Reviewed by Leif Singer / 2012-05-24
Keywords: Collaborative Development, Spreadsheets, Tools, Visual Programming Environments

Hermans2011 Felienne Hermans, Martin Pinzger, and Arie van Deursen: "Supporting professional spreadsheet users by generating leveled dataflow diagrams". Proceedings of the 33rd International Conference on Software Engineering, 10.1145/1985793.1985855.

Thanks to their flexibility and intuitive programming model, spreadsheets are widely used in industry, often for business-critical applications. Similar to software developers, professional spreadsheet users demand support for maintaining and transferring their spreadsheets.

In this paper, we first study the problems and information needs of professional spreadsheet users by means of a survey conducted at a large financial company. Based on these needs, we then present an approach that extracts this information from spreadsheets and presents it in a compact and easy to understand way, using leveled dataflow diagrams. Our approach comes with three different views on the dataflow and allows the user to analyze the dataflow diagrams in a top-down fashion also using slicing techniques.

To evaluate the usefulness of the proposed approach, we conducted a series of interviews as well as nine case studies in an industrial setting.
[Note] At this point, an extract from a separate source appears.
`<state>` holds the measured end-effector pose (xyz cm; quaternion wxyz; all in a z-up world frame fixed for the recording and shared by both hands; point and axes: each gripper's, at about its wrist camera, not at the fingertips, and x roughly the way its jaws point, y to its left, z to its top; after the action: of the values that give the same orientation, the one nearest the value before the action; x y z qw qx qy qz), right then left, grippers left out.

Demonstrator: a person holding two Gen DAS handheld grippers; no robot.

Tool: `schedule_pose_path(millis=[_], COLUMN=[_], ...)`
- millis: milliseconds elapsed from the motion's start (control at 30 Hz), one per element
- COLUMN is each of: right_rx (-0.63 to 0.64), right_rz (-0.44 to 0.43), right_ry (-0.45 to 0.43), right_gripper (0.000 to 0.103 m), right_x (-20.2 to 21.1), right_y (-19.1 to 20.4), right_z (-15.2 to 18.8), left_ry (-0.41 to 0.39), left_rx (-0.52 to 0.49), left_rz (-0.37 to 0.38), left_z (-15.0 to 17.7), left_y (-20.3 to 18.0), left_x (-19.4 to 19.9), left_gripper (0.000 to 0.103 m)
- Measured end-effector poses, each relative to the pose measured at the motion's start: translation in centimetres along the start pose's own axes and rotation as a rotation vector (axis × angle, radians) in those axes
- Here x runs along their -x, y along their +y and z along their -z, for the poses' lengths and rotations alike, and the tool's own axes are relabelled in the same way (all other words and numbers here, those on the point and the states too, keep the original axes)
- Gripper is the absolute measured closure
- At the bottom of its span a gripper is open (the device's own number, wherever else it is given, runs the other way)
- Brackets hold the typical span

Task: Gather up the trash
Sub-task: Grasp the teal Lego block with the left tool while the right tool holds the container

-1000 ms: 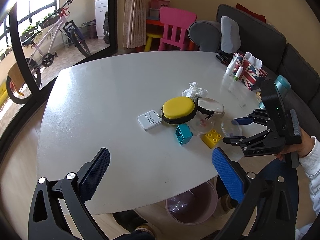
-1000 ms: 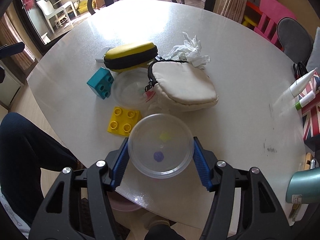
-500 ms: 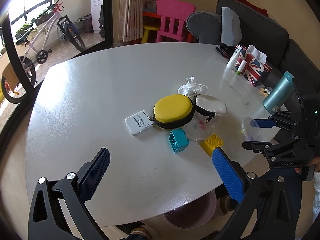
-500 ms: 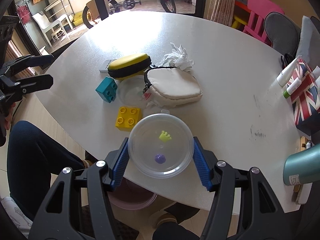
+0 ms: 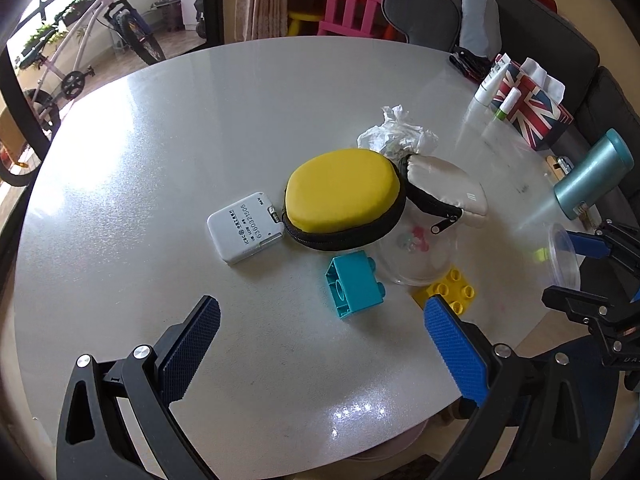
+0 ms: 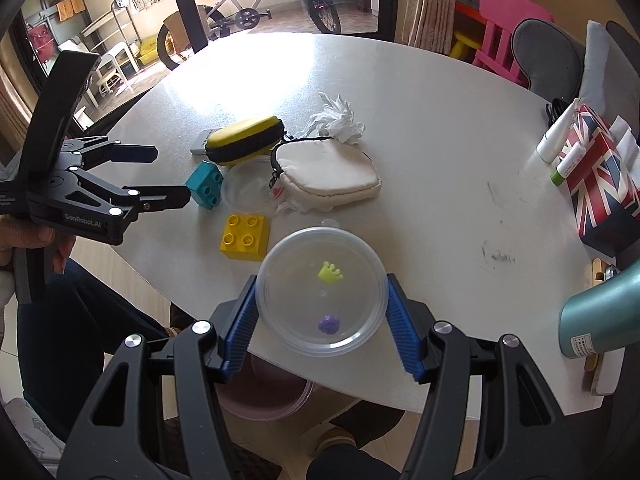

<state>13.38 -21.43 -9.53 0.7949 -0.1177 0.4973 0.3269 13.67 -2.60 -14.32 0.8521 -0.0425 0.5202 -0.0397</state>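
Right gripper (image 6: 322,316) clamped on clear plastic lid (image 6: 322,290), blue pads pressing rim on both sides, held off the white table (image 6: 440,168) near its front edge. Two small bits stuck on lid, one yellow-green, one purple; can't tell what they are. Pinkish bin (image 6: 264,388) under table edge below the lid, mostly hidden by gripper fingers and tabletop. In left wrist view same lid (image 5: 562,254) seen edge-on at far right, blurry, right gripper partly cut off by frame.

Left gripper (image 5: 320,344) jaws wide apart, nothing between, hovering above the near side of table (image 5: 160,140). In right wrist view same gripper (image 6: 168,176) at left, held by a hand, hand cropped by frame.

On table: yellow zip case (image 5: 342,192), white card device (image 5: 246,226) touching its left side, cream pouch (image 5: 446,188) just right of case, crumpled tissue (image 5: 394,132) behind both. Second clear lid (image 5: 416,252) flat on table, partly tucked under case and pouch, small coloured bits showing through, unclear. Teal block (image 5: 354,282) and yellow block (image 5: 450,290) beside that lid. Union Jack box (image 5: 530,110) and tubes at far right edge, teal bottle (image 5: 592,174) lying tilted, base out of frame in right wrist view.
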Motion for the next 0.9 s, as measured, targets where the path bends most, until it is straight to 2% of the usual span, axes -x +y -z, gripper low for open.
schedule_pose_path(millis=[200, 400, 433, 467, 500, 533, 900], right_rx=[-0.011, -0.016, -0.017, -0.017, -0.017, -0.017, -0.016], right_rz=[-0.002, -0.007, -0.009, -0.01, -0.011, -0.012, -0.017], right_ry=[-0.001, -0.003, -0.004, -0.006, -0.006, -0.008, -0.033], right_gripper=[0.042, 0.043, 0.043, 0.043, 0.043, 0.043, 0.043], right_x=[0.0, -0.1, -0.1, -0.1, -0.1, -0.1, 0.3], right_y=[-0.4, -0.4, -0.3, -0.3, -0.3, -0.3, -0.1], right_z=[0.1, 0.1, 0.1, 0.1, 0.1, 0.1, 0.0], left_ry=[-0.001, 0.031, 0.034, 0.038, 0.04, 0.04, 0.009], left_rx=[0.001, 0.0, -0.004, -0.006, -0.006, -0.009, -0.037], left_rz=[0.012, 0.048, 0.048, 0.054, 0.059, 0.064, 0.075], left_z=[-0.3, -0.4, -0.4, -0.3, -0.3, -0.2, 0.4], left_y=[-0.1, -0.3, -0.4, -0.4, -0.4, -0.4, -0.2], left_x=[-0.6, -1.4, -1.5, -1.6, -1.6, -1.6, 0.1], left_gripper=[0.007, 0.043, 0.056, 0.064, 0.067, 0.077, 0.08])
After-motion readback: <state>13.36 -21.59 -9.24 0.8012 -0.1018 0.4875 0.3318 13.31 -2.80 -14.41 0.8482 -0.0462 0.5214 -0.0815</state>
The results of the evaluation clearly indicate the demand for and usefulness of our approach in ease the understanding of spreadsheets.
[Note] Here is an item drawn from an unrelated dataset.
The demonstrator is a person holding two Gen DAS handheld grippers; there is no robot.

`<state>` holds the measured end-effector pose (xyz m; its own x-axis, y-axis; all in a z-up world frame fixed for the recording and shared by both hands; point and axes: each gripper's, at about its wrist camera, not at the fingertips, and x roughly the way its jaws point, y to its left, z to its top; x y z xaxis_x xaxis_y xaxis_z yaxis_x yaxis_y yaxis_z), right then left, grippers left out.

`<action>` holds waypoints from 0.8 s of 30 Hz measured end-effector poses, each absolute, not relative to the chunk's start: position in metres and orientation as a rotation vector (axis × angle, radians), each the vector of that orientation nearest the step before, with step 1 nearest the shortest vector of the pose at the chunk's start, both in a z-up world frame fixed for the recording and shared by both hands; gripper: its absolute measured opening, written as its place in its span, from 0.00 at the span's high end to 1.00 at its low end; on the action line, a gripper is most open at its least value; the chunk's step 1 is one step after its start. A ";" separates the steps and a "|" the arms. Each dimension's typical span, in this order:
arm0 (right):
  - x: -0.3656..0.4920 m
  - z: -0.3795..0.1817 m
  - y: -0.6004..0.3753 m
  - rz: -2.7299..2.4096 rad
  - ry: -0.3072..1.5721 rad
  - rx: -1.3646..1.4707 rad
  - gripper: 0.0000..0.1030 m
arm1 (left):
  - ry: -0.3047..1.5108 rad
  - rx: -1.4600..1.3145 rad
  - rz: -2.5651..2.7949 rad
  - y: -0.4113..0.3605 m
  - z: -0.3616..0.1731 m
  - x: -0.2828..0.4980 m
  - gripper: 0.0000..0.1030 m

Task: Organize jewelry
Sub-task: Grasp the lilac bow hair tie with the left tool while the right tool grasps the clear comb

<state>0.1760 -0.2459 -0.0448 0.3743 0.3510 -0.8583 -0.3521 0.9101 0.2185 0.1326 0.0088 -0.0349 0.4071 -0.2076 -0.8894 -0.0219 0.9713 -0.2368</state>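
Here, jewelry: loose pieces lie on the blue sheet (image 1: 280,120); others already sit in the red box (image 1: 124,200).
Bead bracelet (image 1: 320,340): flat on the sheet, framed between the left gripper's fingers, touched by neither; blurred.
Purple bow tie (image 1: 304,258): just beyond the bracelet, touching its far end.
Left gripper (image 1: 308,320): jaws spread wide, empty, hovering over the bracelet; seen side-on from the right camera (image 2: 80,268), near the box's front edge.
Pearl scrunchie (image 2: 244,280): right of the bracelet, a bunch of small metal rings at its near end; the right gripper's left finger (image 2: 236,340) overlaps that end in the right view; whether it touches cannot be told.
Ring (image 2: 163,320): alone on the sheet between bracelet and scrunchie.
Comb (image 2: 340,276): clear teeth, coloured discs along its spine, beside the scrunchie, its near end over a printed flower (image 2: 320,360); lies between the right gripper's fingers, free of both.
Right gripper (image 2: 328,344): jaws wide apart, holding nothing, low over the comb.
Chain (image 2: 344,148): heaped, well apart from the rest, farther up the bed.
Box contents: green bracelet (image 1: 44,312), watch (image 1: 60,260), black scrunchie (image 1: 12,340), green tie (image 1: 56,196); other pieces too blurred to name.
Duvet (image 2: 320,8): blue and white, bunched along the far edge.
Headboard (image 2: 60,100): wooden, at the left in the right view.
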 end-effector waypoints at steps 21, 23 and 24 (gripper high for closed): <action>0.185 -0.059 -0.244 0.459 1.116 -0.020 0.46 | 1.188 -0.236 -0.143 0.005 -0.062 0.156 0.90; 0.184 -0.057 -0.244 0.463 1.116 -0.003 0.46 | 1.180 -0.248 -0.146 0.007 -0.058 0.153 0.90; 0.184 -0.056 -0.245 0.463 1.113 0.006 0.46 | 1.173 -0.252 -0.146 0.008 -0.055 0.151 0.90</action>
Many professional software developers might cringe when thinking about spreadsheets, or simply not take them seriously because they're not "real programming". They are, however, a fact of business and often get the job done. While they can be developed much faster, they also bear a great potential for errors. Felienne and her co-authors embraced this reality and decided to do something about it—using approaches from software engineering.

Ignoring any assumptions regarding the problems of spreadsheet users, they used Grounded Theory in an industry setting to find out which problems really existed in business. One thing they found was that existing spreadsheets often need to be understood by new users. Diving deeper, they found that the comprehensibility of such inherited spreadsheets was often seriously lacking—posing a great risk from a business perspective.

The authors then developed a tool to help with this issue. It creates dataflow diagrams that make dependencies in spreadsheet formulas visible. An evaluation with business users showed that these diagrams are indeed comprehensible and useful—that is, they help end-users in understanding unfamiliar spreadsheets. Another interesting finding was that the creators of—in their view—simple spreadsheets only realized the actual complexity of their own creations after having used the tool.

The best part is: Felienne, Martin, and Arie demonstrated the practical relevance again by launching a successful startup based on this research! The company is now part of the Dutch startup incubator "YesDelft", has partnerships with several IT service companies, and has paying customers. How's that for practical relevance of research?